## WORK REQUIRED
Set down the data again exactly. Pictures are not part of the copy.

## SOURCE DATA

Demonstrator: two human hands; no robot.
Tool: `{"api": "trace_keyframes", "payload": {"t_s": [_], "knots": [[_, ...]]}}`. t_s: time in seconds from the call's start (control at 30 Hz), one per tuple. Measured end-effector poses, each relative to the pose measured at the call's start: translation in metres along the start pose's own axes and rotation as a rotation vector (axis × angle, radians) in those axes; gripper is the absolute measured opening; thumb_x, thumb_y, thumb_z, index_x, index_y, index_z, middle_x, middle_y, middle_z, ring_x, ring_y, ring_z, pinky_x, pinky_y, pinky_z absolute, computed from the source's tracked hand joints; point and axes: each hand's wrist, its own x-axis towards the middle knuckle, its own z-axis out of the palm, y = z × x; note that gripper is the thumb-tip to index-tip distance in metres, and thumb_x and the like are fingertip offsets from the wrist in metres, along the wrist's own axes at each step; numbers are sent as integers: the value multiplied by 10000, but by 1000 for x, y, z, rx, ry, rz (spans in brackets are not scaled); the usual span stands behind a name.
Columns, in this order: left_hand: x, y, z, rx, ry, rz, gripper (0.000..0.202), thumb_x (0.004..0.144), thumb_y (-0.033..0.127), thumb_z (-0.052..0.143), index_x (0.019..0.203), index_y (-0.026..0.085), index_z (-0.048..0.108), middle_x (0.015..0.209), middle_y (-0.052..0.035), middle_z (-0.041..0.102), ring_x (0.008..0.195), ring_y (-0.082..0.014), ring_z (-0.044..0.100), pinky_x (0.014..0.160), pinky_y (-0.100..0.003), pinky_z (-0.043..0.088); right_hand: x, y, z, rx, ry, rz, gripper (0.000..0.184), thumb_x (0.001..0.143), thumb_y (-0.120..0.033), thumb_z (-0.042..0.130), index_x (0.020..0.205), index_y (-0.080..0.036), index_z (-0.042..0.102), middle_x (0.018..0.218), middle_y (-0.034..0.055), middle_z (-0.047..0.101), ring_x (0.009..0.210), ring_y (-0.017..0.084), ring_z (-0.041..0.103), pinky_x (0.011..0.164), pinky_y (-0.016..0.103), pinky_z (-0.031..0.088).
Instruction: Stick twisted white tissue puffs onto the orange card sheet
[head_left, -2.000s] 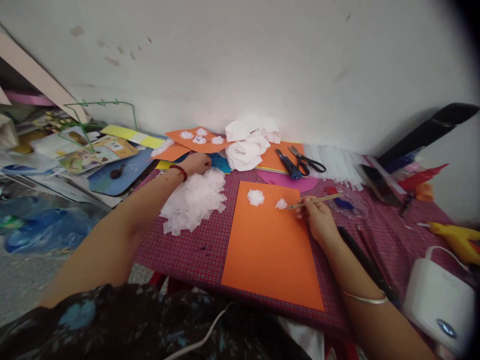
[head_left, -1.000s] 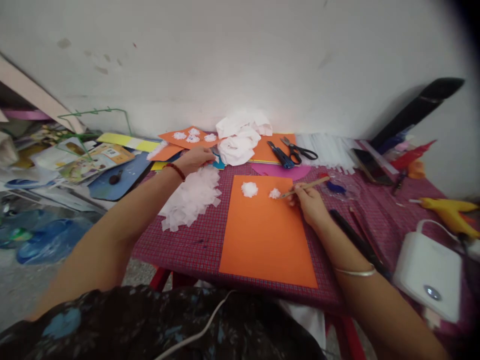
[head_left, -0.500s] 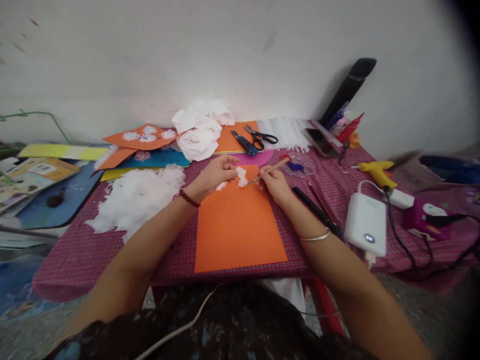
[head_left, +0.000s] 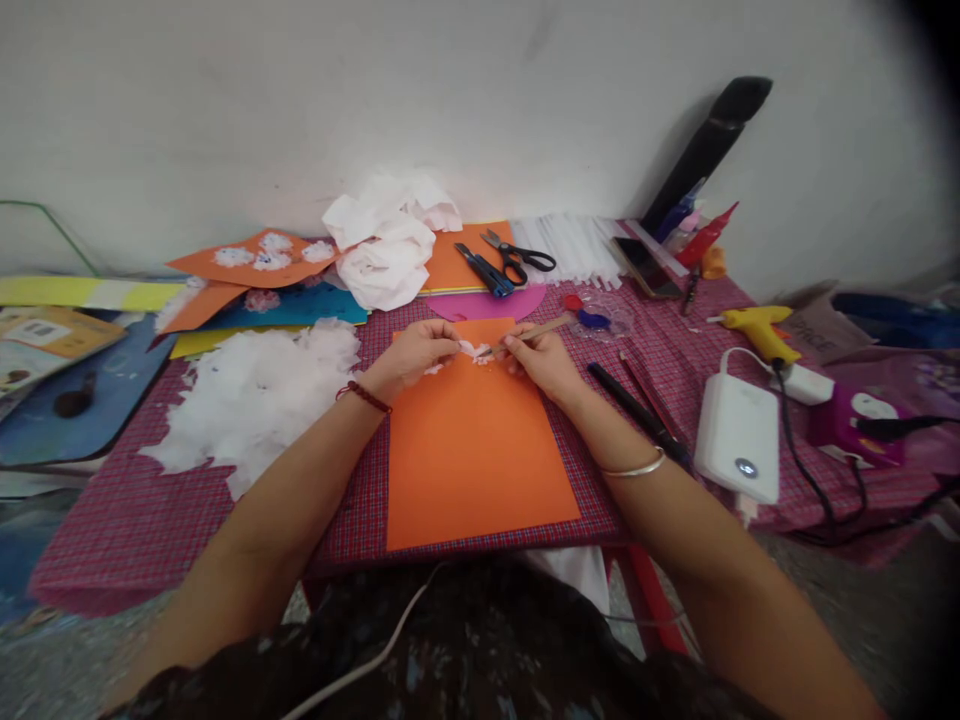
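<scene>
An orange sheet of paper (head_left: 480, 450) lies in front of me. Small crumpled white tissue paper (head_left: 471, 348) is near its far edge, between my hands. My left hand (head_left: 421, 355) pinches the left side of this tissue with thumb and fingers. In my right hand (head_left: 541, 358) is a thin pale wooden stick (head_left: 551, 326), its tip touching or close to the tissue. Exactly what the tip is like is too small to tell. To the left of my left hand lies a heap of white tissue pieces (head_left: 262, 400).
Scissors (head_left: 517, 258) and a blue cutter (head_left: 484, 270) lie beyond the sheet. Crumpled white paper (head_left: 386, 255) and orange paper with white flowers (head_left: 255, 260) are at back left. Right: black pen (head_left: 630, 405), power bank (head_left: 739, 435), yellow glue gun (head_left: 761, 330), phone (head_left: 646, 265).
My hands have come closer together. The tissue between them looks lower and more bunched, and the stick's tip has moved left towards it. The camera view has shifted slightly.
</scene>
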Motion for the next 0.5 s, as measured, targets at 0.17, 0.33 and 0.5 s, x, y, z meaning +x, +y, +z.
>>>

## EXERCISE RESULT
Demonstrator: two human hands; no robot.
Tool: `{"api": "trace_keyframes", "payload": {"t_s": [_], "knots": [[_, ...]]}}`. t_s: time in seconds from the call's start (control at 30 Hz), one per tuple. Measured end-effector poses, each relative to the pose measured at the call's start: translation in metres along the start pose's own axes and rotation as a rotation vector (axis × angle, radians) in those axes; gripper is the absolute measured opening; thumb_x, thumb_y, thumb_z, index_x, index_y, index_z, middle_x, middle_y, middle_z, ring_x, ring_y, ring_z, pinky_x, pinky_y, pinky_z absolute, computed from the source's tracked hand joints; point and axes: each hand's wrist, its own x-axis towards the middle knuckle, its own z-axis out of the palm, y = z × x; note that gripper is the thumb-tip to index-tip distance in metres, and thumb_x and the like are fingertip offsets from the wrist in metres, along the wrist's own axes at each step; numbers are sent as integers: the value multiplied by 10000, but by 1000 for x, y, z, rx, ry, rz (spans in brackets are not scaled); the usual span stands behind a name.
Columns, in this order: left_hand: x, y, z, rx, ry, rz, gripper (0.000..0.202), thumb_x (0.004..0.144), thumb_y (-0.033..0.127), thumb_z (-0.052..0.143), index_x (0.019..0.203), index_y (-0.026..0.085), index_z (-0.048..0.108), middle_x (0.015..0.209), middle_y (-0.052..0.035), middle_z (-0.041..0.102), ring_x (0.008..0.195), ring_y (-0.082..0.014), ring_z (-0.044..0.100), pinky_x (0.014..0.160), pinky_y (-0.100..0.003), pinky_z (-0.043..0.088); right_hand: x, y, z, rx, ry, rz, gripper (0.000..0.184), thumb_x (0.001..0.143), thumb_y (-0.120..0.033), thumb_z (-0.042..0.130), index_x (0.020..0.205), index_y (-0.080..0.036), index_z (-0.042..0.102), middle_x (0.018..0.218), middle_y (-0.034..0.055), middle_z (-0.047..0.101), ring_x (0.009..0.210), ring_y (-0.017..0.084), ring_z (-0.041..0.103), pinky_x (0.011..0.164), pinky_y (-0.016..0.103), pinky_z (-0.031..0.088).
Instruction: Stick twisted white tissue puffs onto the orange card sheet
[head_left, -2.000s] 
[head_left, -1.000s] 
[head_left, -0.500s] 
[head_left, +0.000s] 
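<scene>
An orange sheet of paper (head_left: 480, 450) lies in front of me. Small crumpled white tissue paper (head_left: 471, 348) is near its far edge, between my hands. My left hand (head_left: 421, 355) pinches the left side of this tissue with thumb and fingers. In my right hand (head_left: 541, 358) is a thin pale wooden stick (head_left: 551, 326), its tip touching or close to the tissue. Exactly what the tip is like is too small to tell. To the left of my left hand lies a heap of white tissue pieces (head_left: 262, 400).
Scissors (head_left: 517, 258) and a blue cutter (head_left: 484, 270) lie beyond the sheet. Crumpled white paper (head_left: 386, 255) and orange paper with white flowers (head_left: 255, 260) are at back left. Right: black pen (head_left: 630, 405), power bank (head_left: 739, 435), yellow glue gun (head_left: 761, 330), phone (head_left: 646, 265).
My hands have come closer together. The tissue between them looks lower and more bunched, and the stick's tip has moved left towards it. The camera view has shifted slightly.
</scene>
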Motion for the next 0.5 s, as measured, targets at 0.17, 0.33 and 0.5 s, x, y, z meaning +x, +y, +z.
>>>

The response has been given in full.